2. In our opinion the decision of the Court below is right and should be upheld. A loan as defined in Section 2, el. (12), Bengal Money-lenders' Act, means an advance either of money or in kind made on condition of repayment with interest and includes any transaction which in substance is a loan. Primarily therefore a loan implies the idea of money or its equivalent advanced to the borrower on condition of its being repaid with interest. There may not be actual advance in a particular case as for example when an old bond is renewed but still it would rank as a loan within the meaning of the Act as in substance it can be treated as an advance. It is conceded by Dr. Sen Gupta, who appears in support of the rule, that the unpaid purchase money which a purchaser of goods or certain property owes to the vendor cannot be regarded as a loan as defined in that Act. This was expressly held by a Division Bench of this Court in Saradindu Sekhar v. Lalit Mohan Mazumdar : AIR1941Cal538 . But he argues that when a bond or security is taken by the vendor in respect of his claim against the purchaser for the unpaid purchase money the transaction may be and in fact is a loan. We think that we may concede so far, that circumstance might exist under which the transaction by which a bond or security is taken in respect of unpaid purchase money might come within the definition of a loan as laid down in Section 2, Clause (12), Bengal Money-lenders Act. The Legislature has for reasons of policy thought it proper not to define the term 'loan' in an inelastic or rigid manner and in every case we have got to look to the substance or the essential nature of the transaction for the purpose of determining as to whether or not it is a 'loan' within the meaning of the Act. If a vendor of property feeling unable to rely on the personal credit of the purchaser merely takes a bond or security from him in respect of the unpaid purchase money the transaction by itself cannot rank as a loan because there is no element of advance involved in it.

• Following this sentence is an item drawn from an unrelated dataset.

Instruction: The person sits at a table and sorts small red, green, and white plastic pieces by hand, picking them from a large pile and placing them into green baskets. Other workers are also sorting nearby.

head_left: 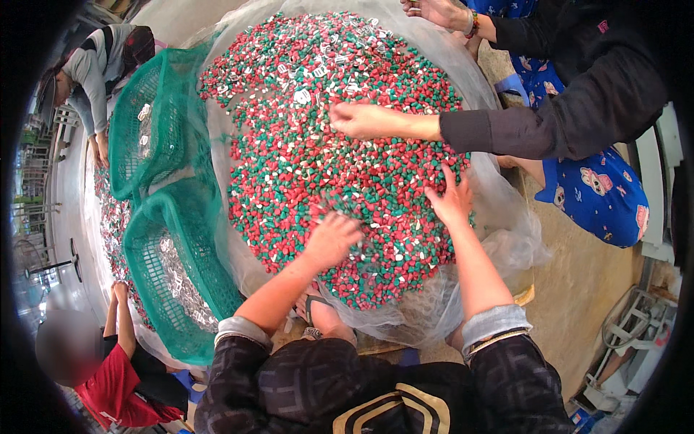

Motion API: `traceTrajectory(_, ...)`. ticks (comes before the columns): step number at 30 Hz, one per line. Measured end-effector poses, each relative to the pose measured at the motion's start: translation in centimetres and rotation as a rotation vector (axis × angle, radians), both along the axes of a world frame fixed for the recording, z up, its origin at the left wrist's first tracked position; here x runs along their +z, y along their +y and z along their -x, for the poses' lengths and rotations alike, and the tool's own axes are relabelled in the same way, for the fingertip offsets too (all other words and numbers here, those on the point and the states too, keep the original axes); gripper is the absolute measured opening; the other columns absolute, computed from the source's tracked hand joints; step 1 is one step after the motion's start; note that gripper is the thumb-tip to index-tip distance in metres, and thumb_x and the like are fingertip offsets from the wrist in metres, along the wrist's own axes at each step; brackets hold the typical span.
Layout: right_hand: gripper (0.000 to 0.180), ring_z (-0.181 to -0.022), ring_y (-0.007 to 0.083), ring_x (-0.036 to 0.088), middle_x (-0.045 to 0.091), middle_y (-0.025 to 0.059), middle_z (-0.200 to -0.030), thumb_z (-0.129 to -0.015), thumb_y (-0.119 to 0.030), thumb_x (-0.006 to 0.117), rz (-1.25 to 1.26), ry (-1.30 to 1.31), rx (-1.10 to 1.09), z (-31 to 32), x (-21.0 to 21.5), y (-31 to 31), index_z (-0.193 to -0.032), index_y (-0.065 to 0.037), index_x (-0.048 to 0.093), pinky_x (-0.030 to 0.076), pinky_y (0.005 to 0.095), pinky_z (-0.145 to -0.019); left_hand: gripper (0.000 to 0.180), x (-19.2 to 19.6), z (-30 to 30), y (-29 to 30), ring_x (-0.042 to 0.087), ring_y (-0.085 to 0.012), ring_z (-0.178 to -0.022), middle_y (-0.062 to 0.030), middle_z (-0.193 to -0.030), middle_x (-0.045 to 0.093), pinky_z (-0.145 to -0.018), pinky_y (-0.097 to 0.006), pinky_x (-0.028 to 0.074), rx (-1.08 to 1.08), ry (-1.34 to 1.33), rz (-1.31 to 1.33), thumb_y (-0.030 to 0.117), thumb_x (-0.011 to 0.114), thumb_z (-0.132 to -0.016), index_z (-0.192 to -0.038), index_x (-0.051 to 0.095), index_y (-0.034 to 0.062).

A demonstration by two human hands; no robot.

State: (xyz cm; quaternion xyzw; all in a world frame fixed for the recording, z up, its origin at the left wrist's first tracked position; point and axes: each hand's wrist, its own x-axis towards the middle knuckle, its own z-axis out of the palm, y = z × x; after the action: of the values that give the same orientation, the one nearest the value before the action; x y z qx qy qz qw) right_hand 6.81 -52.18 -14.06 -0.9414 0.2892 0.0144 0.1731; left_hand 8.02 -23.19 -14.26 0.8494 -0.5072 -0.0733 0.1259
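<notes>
A wide heap of small red, green and white pieces (289,155) lies in front of me, with pale flat slotted parts (301,96) scattered mostly over its far side. My left hand (335,237) is over the near part of the heap, its fingers smeared by motion. Loose pieces blur beside its fingertips, and whether it grips any cannot be made out. At the right edge of the heap my right hand (452,199) has its fingers spread and touching the pieces. Nothing shows in its grasp.
Translucent sheeting (510,239) surrounds the heap. Two green baskets, one far (126,170) and one near (170,336), hold pale parts at left. A co-worker's hand (361,121) reaches over the heap from the right. Two people work at another heap (116,217) on the left.
</notes>
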Motion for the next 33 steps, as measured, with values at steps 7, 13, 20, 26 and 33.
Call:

3. Consider however a case of the following nature, namely, where A executes a promissory note in favour of B from whom he has purchased certain goods, promising to pay a certain sum of money and B after deducting the amount due to him as the price of goods supplied to A, advances only the balance to him and the whole amount carried interest. In such a case it is possible to argue that there was in substance an advance of the whole amount by B to A and the transaction could be regarded as a loan. Again the vendor might be a money-lender himself and might take a bond for the unpaid purchase money from the purchaser at an usurious rate of interest and this might afford room for argument that in substance he had advanced the money to the purchaser to pay off the price of goods due to him in order to obtain the advantages of a loan at such rates. No such consideration however applies to the facts of the present case. Here the security taken was a sort of floating security not only for the sum of Rs. 74,297 which was actually due at the time as the price of goods supplied to the petitioner, but for other goods that the petitioner might purchase from the opposite party in future. In fact, the petitioner had the right under the provisions of the security bond to take goods from the opposite party the value of which, together with the price already due did not exceed Rs. 75,000. The opposite party instituted the suit against the petitioner only to recover the balance of the purchase money that was still outstanding and the pleadings of the parties and the judgments in that suit clearly indicate that the whole dispute between the parties centred round the point as to what amount was actually paid by the petitioner towards the price of the goods purchased by him.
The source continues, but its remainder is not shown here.